LOCAL EXPERIENCE OF COORDINATION IN ROBOTIC SURGERY: ORGANIZATIONAL REFLECTIONS

Rita Citarella ¹*, Marco Abagnale ²

 

1. Department of Surgery and Anesthesia, “Umberto I” Hospital of Nocera Inferiore, 84014, Salerno, Italy.
2. Department of Critical Care, M. Scarlato Hospital, 84018, Scafati, Salerno, Italy.

 

* Corresponding author: Rita Citarella, Department of Surgery and Anesthesia at Umberto I Hospital of Nocera Inferiore, 84014 Salerno, Italy. E-mail: rita.citarella.91@gmail.com

Cite this article

 

ABSTRACT

Introduction: The launch of the robotic surgery program in our hospital showed that the main challenges did not concern the technology itself but rather the organization of work.
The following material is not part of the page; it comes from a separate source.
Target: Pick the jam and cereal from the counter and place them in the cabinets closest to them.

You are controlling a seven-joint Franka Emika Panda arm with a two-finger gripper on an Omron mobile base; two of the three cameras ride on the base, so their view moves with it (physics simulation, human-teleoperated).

Delays in operating room preparation, unclear task distribution, fragmented communication among professionals, and inconsistent management of instrument traceability highlighted the absence of a clearly defined coordination function.

Methods: Through descriptive observations drawn from daily activity during the initial phases of the program, operational episodes, team dynamics, and workflow patterns were recorded in order to understand how the system adapted to the introduction of the robotic platform.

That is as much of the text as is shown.